#### Aim of the exercise
Nothing in the records should differ when they are repeated. Restate them word for word.
Start of Data to use
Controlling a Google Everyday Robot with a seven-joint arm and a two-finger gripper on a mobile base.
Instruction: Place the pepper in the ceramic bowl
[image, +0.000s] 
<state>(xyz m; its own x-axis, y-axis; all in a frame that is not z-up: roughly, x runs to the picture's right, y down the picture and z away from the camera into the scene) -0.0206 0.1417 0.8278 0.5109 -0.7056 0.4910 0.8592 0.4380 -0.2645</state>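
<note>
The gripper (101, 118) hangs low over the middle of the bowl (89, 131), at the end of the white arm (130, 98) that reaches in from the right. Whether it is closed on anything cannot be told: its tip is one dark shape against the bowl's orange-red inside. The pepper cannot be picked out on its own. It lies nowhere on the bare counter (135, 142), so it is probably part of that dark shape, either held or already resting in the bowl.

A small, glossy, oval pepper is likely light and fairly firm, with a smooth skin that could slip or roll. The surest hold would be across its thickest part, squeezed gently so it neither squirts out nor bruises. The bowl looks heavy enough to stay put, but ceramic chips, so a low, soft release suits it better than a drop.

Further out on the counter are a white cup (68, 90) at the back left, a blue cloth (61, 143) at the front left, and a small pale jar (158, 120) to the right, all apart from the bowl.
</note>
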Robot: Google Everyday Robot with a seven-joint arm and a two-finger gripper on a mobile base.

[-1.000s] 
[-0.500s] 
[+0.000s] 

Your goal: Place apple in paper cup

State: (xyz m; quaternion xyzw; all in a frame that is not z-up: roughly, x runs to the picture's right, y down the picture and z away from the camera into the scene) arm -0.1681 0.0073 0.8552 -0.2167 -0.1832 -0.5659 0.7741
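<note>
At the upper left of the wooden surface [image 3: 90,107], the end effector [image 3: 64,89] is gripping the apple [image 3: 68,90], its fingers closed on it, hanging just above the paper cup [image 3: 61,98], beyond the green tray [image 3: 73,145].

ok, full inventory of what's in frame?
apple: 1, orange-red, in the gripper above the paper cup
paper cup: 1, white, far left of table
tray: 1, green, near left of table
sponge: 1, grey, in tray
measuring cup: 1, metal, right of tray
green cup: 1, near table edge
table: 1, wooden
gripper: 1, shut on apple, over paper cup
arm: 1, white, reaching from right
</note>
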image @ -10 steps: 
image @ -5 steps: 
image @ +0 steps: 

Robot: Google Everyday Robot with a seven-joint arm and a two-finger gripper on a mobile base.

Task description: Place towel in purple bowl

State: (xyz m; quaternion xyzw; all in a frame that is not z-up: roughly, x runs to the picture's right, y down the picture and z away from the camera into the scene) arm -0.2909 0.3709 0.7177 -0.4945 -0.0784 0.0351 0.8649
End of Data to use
#### Exercise response
Controlling a Google Everyday Robot with a seven-joint arm and a two-finger gripper on a mobile base.
Instruction: Place the pepper in the ceramic bowl
[image, +0.000s] 
<state>(xyz m; its own x-axis, y-axis; all in a frame that is not z-up: roughly, x runs to the picture's right, y down the picture and z away from the camera into the scene) -0.0206 0.1417 0.8278 0.5109 -0.7056 0.4910 0.8592 0.4380 -0.2645</state>
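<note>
The gripper (101, 118) hangs low over the middle of the bowl (89, 131), at the end of the white arm (130, 98) that reaches in from the right. Whether it is closed on anything cannot be told: its tip is one dark shape against the bowl's orange-red inside. The pepper cannot be picked out on its own. It lies nowhere on the bare counter (135, 142), so it is probably part of that dark shape, either held or already resting in the bowl.

A small, glossy, oval pepper is likely light and fairly firm, with a smooth skin that could slip or roll. The surest hold would be across its thickest part, squeezed gently so it neither squirts out nor bruises. The bowl looks heavy enough to stay put, but ceramic chips, so a low, soft release suits it better than a drop.

Further out on the counter are a white cup (68, 90) at the back left, a blue cloth (61, 143) at the front left, and a small pale jar (158, 120) to the right, all apart from the bowl.
</note>
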Robot: Google Everyday Robot with a seven-joint arm and a two-finger gripper on a mobile base.

[-1.000s] 
[-0.500s] 
[+0.000s] 

Your goal: Place apple in paper cup

State: (xyz m; quaternion xyzw; all in a frame that is not z-up: roughly, x runs to the picture's right, y down the picture and z away from the camera into the scene) arm -0.1681 0.0073 0.8552 -0.2167 -0.1832 -0.5659 0.7741
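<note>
At the upper left of the wooden surface [image 3: 90,107], the end effector [image 3: 64,89] is gripping the apple [image 3: 68,90], its fingers closed on it, hanging just above the paper cup [image 3: 61,98], beyond the green tray [image 3: 73,145].

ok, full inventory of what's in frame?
apple: 1, orange-red, in the gripper above the paper cup
paper cup: 1, white, far left of table
tray: 1, green, near left of table
sponge: 1, grey, in tray
measuring cup: 1, metal, right of tray
green cup: 1, near table edge
table: 1, wooden
gripper: 1, shut on apple, over paper cup
arm: 1, white, reaching from right
</note>
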image @ -10 steps: 
image @ -5 steps: 
image @ +0 steps: 

Robot: Google Everyday Robot with a seven-joint arm and a two-finger gripper on a mobile base.

Task description: Place towel in purple bowl

State: (xyz m; quaternion xyzw; all in a frame that is not z-up: roughly, x runs to the picture's right, y down the picture and z away from the camera into the scene) arm -0.2909 0.3709 0.7177 -0.4945 -0.0784 0.0351 0.8649

The answer has been given, and the exercise is done.